Corría el verano de 1536 y la ciudad de Roma agonizaba de calor. En una taberna cercana a la vía Appia un pintor, solamente conocido por su nombre, también ardía. La temperatura exterior era la menor de sus causas de ardor. La desesperación, la indignación y el Chianti, en el que había gastado hasta el último de los 30 ducados que el Santo Padre le había pagado antes de despedirle, eran los principales motivos de su acaloramiento.
Julio II, el papa que nació para rey, había echado una sola ojeada al trabajo de Buonarotti a medio terminar, apenas esbozado, y había decidido rescindir su contrato. Miguel Ángel se ahogaba en la desesperación mientras Julio II paseaba por su inacabada Capilla Sixtina acompañado de Brunellesci, glorioso arquitecto y poco más que mediocre pintor.
El acompañante del santo padre contempló los esbozos medio borrados y atisbó la mirada de desasosiego de Julio II antes de afirmar que él, al menos en lo que veía, no encontraba nada erróneo. “Erróneo no. Estaba muerto”, contestó el Papa Julio.
Y el prelado que ansiaba ser emperador recurrió a Brunellesci, que no llegó a atreverse a hacer un solo trazo; contrató a Pinturicchio, que resultó demasiado formal; pago a Sandro Botticelli, que se le antojo exento de grandeza; hizo llamar de su retiro a Cosimo Rosselli, que volvió a su retiro algo más rico pero carente de la gloria que finalizar la obra le hubiera otorgado.
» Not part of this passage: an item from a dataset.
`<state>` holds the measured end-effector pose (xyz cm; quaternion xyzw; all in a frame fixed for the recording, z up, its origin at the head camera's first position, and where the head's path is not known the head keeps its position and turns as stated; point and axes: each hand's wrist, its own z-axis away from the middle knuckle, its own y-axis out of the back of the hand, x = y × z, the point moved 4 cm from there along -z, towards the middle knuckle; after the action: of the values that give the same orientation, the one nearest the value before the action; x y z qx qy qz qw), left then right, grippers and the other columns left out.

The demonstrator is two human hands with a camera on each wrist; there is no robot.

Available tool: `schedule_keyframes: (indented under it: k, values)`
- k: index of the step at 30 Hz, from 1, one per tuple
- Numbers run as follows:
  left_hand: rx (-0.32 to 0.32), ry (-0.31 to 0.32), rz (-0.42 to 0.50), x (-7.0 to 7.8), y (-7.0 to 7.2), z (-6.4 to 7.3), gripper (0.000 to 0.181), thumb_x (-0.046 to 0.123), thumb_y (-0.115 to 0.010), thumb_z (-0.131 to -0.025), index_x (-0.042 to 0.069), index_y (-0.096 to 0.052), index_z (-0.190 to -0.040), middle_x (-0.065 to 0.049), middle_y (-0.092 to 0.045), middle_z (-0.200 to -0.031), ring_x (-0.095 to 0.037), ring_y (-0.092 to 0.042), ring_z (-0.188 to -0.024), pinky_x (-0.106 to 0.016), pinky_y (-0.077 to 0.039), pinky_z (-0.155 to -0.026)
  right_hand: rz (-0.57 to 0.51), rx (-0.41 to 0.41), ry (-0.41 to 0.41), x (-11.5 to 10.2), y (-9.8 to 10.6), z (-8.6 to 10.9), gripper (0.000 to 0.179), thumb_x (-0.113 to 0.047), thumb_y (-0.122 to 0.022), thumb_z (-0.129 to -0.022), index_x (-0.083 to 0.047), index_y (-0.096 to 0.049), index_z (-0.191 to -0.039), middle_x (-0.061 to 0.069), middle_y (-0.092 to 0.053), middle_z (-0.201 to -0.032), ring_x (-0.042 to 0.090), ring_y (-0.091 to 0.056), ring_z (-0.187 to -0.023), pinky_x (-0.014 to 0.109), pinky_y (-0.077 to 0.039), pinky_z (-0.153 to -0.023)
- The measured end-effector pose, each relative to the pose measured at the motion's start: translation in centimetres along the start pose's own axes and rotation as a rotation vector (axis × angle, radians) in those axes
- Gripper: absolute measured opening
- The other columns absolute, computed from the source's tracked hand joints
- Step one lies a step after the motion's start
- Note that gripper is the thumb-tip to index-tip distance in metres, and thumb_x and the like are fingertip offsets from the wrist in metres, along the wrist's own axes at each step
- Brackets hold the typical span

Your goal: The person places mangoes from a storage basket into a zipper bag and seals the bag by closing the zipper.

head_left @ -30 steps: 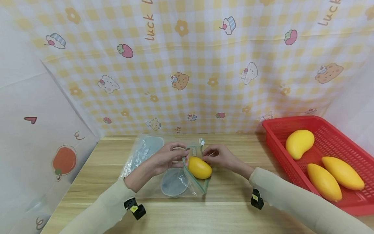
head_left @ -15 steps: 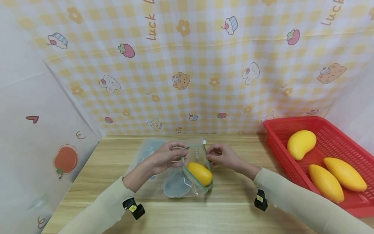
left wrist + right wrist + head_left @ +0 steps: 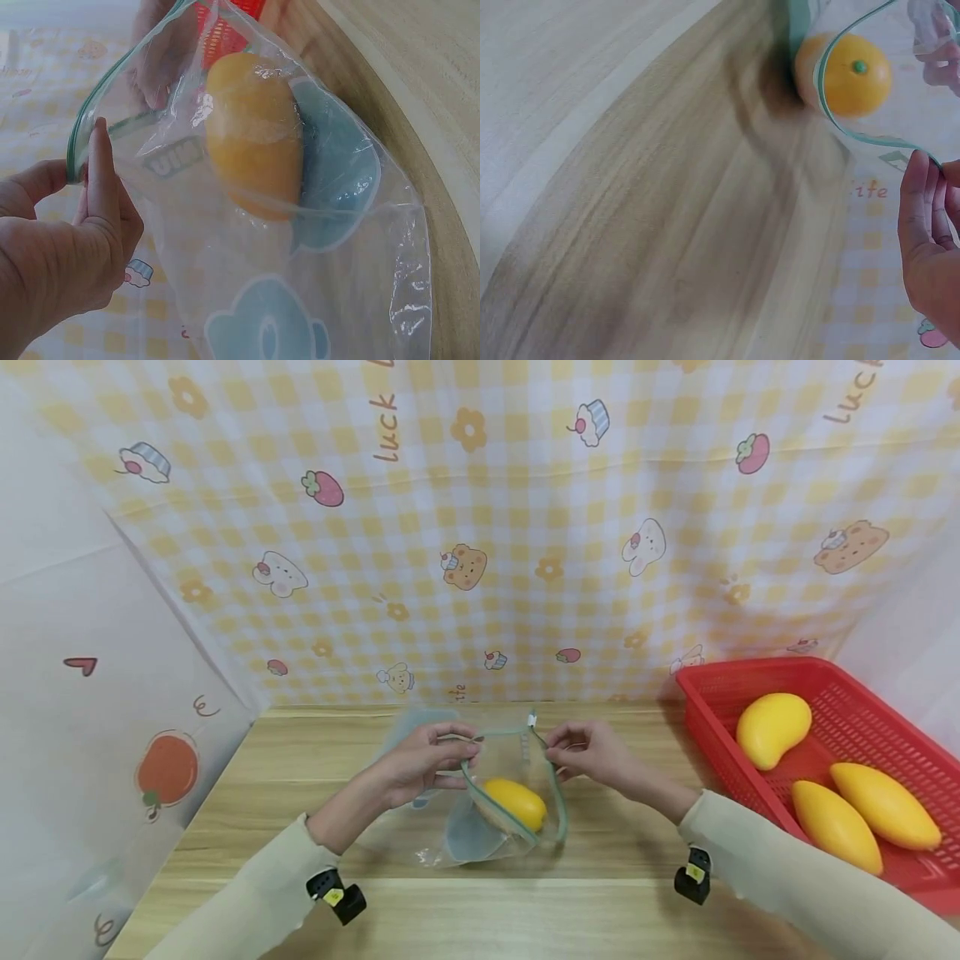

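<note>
A clear zip bag (image 3: 352, 285) with pale blue prints and a green zip edge lies toward the left on the wooden table, its mouth spread wide to the right. Inside it, near the mouth, rests a yellow mango (image 3: 516, 803); the right wrist view shows the green stem end of this mango (image 3: 855, 75). My left hand (image 3: 427, 764) pinches the near-left part of the bag's rim between thumb and fingers. On the opposite side of the mouth, my right hand (image 3: 592, 756) pinches the rim just below the white zip slider (image 3: 532, 720).
A red plastic basket (image 3: 720, 793) stands at the right with 3 mangoes, one of them a curved mango (image 3: 772, 731) at its back. Behind the wooden table (image 3: 600, 910) hangs a checked cloth (image 3: 525, 518) with cartoon prints.
My right hand has moved right with its side of the rim, so the bag's mouth is wider. The mango has settled lower and deeper inside the bag. My left hand stays nearly in place.
</note>
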<state>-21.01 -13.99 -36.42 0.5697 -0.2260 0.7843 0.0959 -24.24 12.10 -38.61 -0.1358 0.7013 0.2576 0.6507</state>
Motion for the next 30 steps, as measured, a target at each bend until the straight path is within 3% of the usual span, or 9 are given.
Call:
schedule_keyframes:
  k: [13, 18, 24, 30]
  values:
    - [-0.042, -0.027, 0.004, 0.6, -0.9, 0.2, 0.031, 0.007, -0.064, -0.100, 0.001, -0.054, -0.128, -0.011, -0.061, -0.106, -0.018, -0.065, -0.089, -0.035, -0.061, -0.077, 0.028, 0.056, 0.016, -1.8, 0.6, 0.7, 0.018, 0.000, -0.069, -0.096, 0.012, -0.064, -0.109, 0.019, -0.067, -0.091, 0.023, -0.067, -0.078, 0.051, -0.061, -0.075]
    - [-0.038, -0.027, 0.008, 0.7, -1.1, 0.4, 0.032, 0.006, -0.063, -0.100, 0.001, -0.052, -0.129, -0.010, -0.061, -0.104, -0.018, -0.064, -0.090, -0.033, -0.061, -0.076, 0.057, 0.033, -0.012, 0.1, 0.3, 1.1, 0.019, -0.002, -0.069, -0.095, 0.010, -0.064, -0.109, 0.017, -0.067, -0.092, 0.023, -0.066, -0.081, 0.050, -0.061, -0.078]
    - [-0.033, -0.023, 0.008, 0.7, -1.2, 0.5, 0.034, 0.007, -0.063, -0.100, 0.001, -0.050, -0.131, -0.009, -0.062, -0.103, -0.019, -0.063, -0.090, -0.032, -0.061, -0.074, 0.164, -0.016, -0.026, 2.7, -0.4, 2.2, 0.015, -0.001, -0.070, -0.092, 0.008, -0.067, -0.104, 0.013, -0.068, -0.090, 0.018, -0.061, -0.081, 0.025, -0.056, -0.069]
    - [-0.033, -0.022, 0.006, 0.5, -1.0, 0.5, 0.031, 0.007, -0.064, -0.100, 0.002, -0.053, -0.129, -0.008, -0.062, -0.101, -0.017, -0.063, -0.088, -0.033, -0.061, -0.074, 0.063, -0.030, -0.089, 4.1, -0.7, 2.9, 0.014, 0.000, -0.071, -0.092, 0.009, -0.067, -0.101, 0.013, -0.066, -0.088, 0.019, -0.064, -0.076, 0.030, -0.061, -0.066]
Pero Julio, el Papa Julio, necesitaba tiempo para sus guerras y sus barraganas y precisaba atención para sus tratados y sus alcobas. No podía permitirse el lujo de seguir jugando al gato y al ratón con su grandeza y su posteridad. Así que volvió a llamar a su arquitecto jefe y Brunellesci volvió a decir lo mismo.
Julio se fue a su enésima guerra y un pintor conocido solamente por su nombre de pila volvió a encargarse de decorar la capilla que habría de llevar a la historia y la grandeza al más secular de los, ya de por si, seculares papas de su época.
Cuando, a la vuelta de su derrota, Julio II contempló la capilla ya acabada, por un momento pensó que su pintor sin apellido le había tomado el pelo. Ni una sola de las figuras había cambiado de posición, ni un sólo cuadro había abandonado los techos, ni una sola escena había sido movida o alterada.
Cuando estaba a punto de desenvainar su espada y hacer correr la sangre allí mismo, en suelo sagrado, observó el rostro del Creador pintado en lo más alto del techo y por un momento creyó ver que no aprobaría su acto. Si Dios seguía vivo pese a él, a sus pecados, a sus barraganas piamontesas y a sus guerras, por fin se había mudado a la Capilla Sixtina.
Julio colmó a Buonarotti de agasajos y tiempo después murió, lentamente y a lo grande como ocurre todo en la iglesia romana. Su secretario dijo en el conclave que su último pensamiento fue para la gran capilla que había decorado el pintor Buonarotti: “Resulta increíble como puede pasarse de la muerte a la vida sin cambiar una sola forma”.
Nicola Burgadi, camarlengo vaticano, había asentido a estas palabras y había decidido guardarse para si las verdaderas últimas palabras del pontífice guerrero: “Parece que el amor a Cristo inspiró menos pasión que el odio a su Vicario”. Y el más apasionado de los herederos de Pedro inició su ampuloso pero directo camino hacia el infierno.